Lisson Green is described as a hamlet in the Domesday book in 1086, the edges of the settlement defined by the two current Edgware Road stations facing onto Edgware Road or Watling Street as it was previously known, one of the main Roman thoroughfares in and out of London. Occasionally referred to as Lissom Grove, originally Lisson Grove was part of the medieval manor of Lilestone which stretched as far as Hampstead. Lisson Green as a manor broke away c. 1236 with its own manor house. Paddington Green formed part of the original Lilestone estate

One of Lisson Green village's first attractions would have been the Yorkshire Stingo, a public house probably visited by Samuel Pepys in 1666 on a visit with a flirtatious widow. Stingo was the name of a particular Yorkshire ale. On Saturdays during the 1780s, lascars, former sailors from Bengal, Yemen, Portuguese Goa employed by the East India Company left stranded and destitute in London would gather to receive a small subsidy.

1700s

Until the late 18th century the district remained essentially rural. The Austrian composer Joseph Haydn moved briefly to a farm in Lisson Grove in the spring of 1791 in order to have quiet surroundings in which to compose during his three-year stay in England. The historical painter Benjamin Haydon described a Lisson Grove dinner party with William Wordsworth, John Keats and Charles Lamb at which Lamb got drunk and berated the ‘rascally Lake poet’ for calling Voltaire a dull fellow.[1]

1800s

Nowadays Lisson Grove is a much improved section of West London, but for over a hundred years it was one of the capital's worst slums.[2] The area was notorious for drinking, crime and prostitution, as well as the extreme poverty of the people and the squalor and dilapidation of the homes they lived in. Local police officers only patrolled the district in pairs, and they described the women of the area as the most drunken, violent and foul-mouthed in all London.[3] The Grove being between Marylebone and Paddington railway stations, and on top of a busy midsection of Regent's Canal, the industrialisation of the area was swift during the 19th century transforming the area from a pastoral outpost on the north western edge of London into a crossroads for goods, cargo and passengers.

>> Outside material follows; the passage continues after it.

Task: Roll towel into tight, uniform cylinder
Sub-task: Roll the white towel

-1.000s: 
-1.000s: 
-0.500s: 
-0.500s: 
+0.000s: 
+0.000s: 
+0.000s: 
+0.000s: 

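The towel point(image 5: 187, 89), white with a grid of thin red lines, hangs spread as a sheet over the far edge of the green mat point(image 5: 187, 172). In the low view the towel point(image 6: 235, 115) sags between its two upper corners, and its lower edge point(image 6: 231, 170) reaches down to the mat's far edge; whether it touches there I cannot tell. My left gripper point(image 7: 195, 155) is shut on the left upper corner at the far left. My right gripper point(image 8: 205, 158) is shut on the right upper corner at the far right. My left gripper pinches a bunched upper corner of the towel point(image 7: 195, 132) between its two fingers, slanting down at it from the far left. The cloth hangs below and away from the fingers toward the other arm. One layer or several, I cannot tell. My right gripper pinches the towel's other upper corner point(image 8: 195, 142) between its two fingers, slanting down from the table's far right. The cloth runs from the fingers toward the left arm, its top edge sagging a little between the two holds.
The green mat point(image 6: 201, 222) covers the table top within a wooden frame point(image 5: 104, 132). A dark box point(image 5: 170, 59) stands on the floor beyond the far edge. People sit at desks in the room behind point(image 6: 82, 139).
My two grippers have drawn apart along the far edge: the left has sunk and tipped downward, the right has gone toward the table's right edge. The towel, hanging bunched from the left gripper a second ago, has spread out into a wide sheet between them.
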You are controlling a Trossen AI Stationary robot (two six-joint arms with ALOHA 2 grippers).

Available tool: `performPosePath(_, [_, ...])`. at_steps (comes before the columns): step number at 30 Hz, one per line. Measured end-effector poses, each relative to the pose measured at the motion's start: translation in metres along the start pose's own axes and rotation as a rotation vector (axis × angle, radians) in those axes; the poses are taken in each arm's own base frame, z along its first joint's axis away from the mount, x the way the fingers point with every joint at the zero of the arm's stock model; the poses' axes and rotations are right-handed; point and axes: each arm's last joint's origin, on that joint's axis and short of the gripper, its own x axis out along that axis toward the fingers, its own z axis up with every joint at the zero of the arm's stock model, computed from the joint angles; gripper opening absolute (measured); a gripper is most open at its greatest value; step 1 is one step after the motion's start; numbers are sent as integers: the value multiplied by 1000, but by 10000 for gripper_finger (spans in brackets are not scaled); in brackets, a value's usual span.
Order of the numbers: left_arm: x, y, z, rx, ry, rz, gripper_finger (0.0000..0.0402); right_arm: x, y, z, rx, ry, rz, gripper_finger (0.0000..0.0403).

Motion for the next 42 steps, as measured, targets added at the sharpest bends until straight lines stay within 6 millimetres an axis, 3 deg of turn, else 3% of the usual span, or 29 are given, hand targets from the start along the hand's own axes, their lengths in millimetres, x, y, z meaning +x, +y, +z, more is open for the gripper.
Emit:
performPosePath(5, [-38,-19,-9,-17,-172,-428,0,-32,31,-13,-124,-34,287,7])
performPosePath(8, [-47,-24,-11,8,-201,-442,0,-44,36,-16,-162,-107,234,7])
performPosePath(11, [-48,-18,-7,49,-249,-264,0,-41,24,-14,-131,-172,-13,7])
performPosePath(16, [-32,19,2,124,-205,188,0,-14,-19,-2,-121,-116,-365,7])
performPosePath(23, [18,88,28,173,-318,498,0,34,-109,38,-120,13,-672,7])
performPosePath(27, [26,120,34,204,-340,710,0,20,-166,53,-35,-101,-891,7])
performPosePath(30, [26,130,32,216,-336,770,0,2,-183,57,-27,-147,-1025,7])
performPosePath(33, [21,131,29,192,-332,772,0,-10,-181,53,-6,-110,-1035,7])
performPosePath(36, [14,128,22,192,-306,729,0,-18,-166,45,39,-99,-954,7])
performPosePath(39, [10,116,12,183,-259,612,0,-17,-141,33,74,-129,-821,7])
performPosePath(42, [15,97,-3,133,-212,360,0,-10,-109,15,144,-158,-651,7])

Regent's Canal arrived in rural Lisson Grove in 1810 and with the construction of Eyre's Tunnel or Lisson Grove Tunnel under Aberdeen Place in 1816 and Marylebone railway station by H W Braddock for the Great Central Railway on the Portman Nursery site at the end of the century, the rural Lisson Grove was quickly engulfed by the expanding city during the 1800s.[4]

The Regency Era (1811–1820): William Blake, the Shoreham Ancients and The Brazen Head public house

It was during the early 1800s that painters from the Royal Academy, including a coterie of various student artists calling themselves the Shoreham Ancients inspired and congregating around William Blake, began to settle in and around Lisson Grove. In 1812, John Linnell, who was to become a major patron of Blake's work, visited his friend Charles Heathcote Tatham, an architect who had built himself a majestic house in the open fields of the area of Lisson Grove between Park Road and Lisson Grove (the road) to paint the view of the surrounding fields of his garden.[5] No. 34 Alpha Cottages is memorialised in the name of a block of flats on Ashmill Street, opposite Ranston (formerly Charles) Street and Cosway Street.

One such friend and colleague of Blake was Richard Cosway whose studio on Stafford Street was renamed as Cosway Street. "Cosway was not only a famous and fashionable painter; he was also a mesmerist and magician who practised arcana related to alchemical and cabbalistic teaching. There are reports of erotic ceremonies, the imbibing of drugs or 'elixirs', and ritual nudity. Blake was no stranger to the symbols or beliefs of a man such as Cosway – the manuscript of the poem he was writing contains many drawings of bizarre sexual imagery, including women sporting giant phalli and children engaged in erotic practices with adults."[6]

In 1829 the Catholic church of Our Lady was built. Designed by J.J. Scoles in the new Gothic style, it was one of the first Catholic churches following the Catholic Emancipation Act. Nearby on Harewood Avenue the Convent of the Sisters of Mercy was also established as part of the Catholic Mission in St. John's Wood, serving the large Irish community attracted by the railway, canal and construction work. The same year George Shillibeer operated the first London omnibus from the Yorkshire Stingo taking passengers to Bank.

Lisson Grove hosted the first of London's Victorian Turkish baths—which were to become a fashionable trend towards the latter half of the 19th century—when Roger Evans established one in 1860 at his house on Bell Street.[7]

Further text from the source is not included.